● TASK ITEM
Copy the data exactly. Images are the one exception.

● DATA BELOW
/---

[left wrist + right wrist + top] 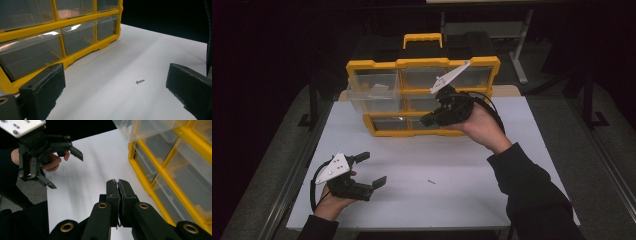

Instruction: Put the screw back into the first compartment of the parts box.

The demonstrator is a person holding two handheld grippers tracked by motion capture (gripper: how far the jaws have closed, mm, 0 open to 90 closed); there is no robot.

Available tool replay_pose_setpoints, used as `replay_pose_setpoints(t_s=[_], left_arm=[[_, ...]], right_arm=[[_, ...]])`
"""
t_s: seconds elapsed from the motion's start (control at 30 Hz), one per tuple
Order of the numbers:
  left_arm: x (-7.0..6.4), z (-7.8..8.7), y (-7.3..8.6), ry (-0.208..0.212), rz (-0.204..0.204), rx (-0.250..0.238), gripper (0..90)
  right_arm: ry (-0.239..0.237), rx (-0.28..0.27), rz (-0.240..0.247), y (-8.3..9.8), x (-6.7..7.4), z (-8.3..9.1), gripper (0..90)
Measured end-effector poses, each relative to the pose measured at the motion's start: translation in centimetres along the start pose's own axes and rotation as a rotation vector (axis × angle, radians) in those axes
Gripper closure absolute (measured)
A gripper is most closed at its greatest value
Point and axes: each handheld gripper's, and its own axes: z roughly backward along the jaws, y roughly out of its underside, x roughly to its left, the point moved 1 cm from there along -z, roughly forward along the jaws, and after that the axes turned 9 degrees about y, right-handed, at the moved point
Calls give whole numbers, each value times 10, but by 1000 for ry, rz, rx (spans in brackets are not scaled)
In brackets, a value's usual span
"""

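We hold the right gripper (428, 120) in front of the yellow-framed plastic organiser with clear drawers (422, 64), jaws pressed together; whether something thin is pinched between them we cannot tell. One clear drawer (373, 97), upper left of the organiser, stands pulled out. Our left gripper (373, 170) rests low on the white counter (472, 200), jaws spread, nothing between them. A small silver screw (140, 81) lies loose on the counter, ahead of the left jaws, well apart from the organiser. Risks, as we judge them: the screw may roll or skid if nudged; the protruding drawer could be knocked by the right gripper. No readable brand, label or writing.
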Motion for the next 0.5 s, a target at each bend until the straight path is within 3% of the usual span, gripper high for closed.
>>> replay_pose_setpoints(t_s=[0.5], left_arm=[[0, 0, 0, 2, 2, 0, 17]], right_arm=[[10, -51, 0, -33, -4, 16, 874]])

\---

● ANSWER AREA
[left wrist + right wrist + top] 

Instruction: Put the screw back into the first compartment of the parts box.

The demonstrator is a person holding two handheld grippers tracked by motion capture (gripper: how far the jaws have closed, mm, 0 open to 90 closed); there is no robot.

Available tool replay_pose_setpoints, used as `replay_pose_setpoints(t_s=[_], left_arm=[[_, ...]], right_arm=[[_, ...]])`
"""
t_s: seconds elapsed from the motion's start (control at 30 Hz), one per tuple
Order of the numbers:
  left_arm: x (-7.0..6.4), z (-7.8..8.7), y (-7.3..8.6), ry (-0.208..0.212), rz (-0.204..0.204), rx (-0.250..0.238), gripper (0..90)
  right_arm: ry (-0.239..0.237), rx (-0.28..0.27), rz (-0.240..0.247), y (-8.3..9.8), x (-6.7..7.4), z (-8.3..9.1), gripper (0..90)
Measured end-effector poses, each relative to the pose measured at the motion's start: translation in centimetres along the start pose's own axes and rotation as a rotation vector (axis × angle, radians) in those axes
Gripper closure absolute (measured)
A gripper is most closed at its greatest value
Point and axes: each handheld gripper's, and its own axes: z roughly backward along the jaws, y roughly out of its underside, x roughly to its left, the point moved 1 cm from there along -z, roughly forward along the jaws, and after that the axes turned 9 degrees about y, right-handed, at the moved point
Calls give whole numbers, each value times 10, but by 1000 for ry, rz, rx (spans in brackets are not scaled)
In brackets, a value's usual span
"""

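We hold the right gripper (428, 120) in front of the yellow-framed plastic organiser with clear drawers (422, 64), jaws pressed together; whether something thin is pinched between them we cannot tell. One clear drawer (373, 97), upper left of the organiser, stands pulled out. Our left gripper (373, 170) rests low on the white counter (472, 200), jaws spread, nothing between them. A small silver screw (140, 81) lies loose on the counter, ahead of the left jaws, well apart from the organiser. Risks, as we judge them: the screw may roll or skid if nudged; the protruding drawer could be knocked by the right gripper. No readable brand, label or writing.
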Motion for the next 0.5 s, a target at each bend until the straight path is within 3% of the usual span, gripper high for closed.
>>> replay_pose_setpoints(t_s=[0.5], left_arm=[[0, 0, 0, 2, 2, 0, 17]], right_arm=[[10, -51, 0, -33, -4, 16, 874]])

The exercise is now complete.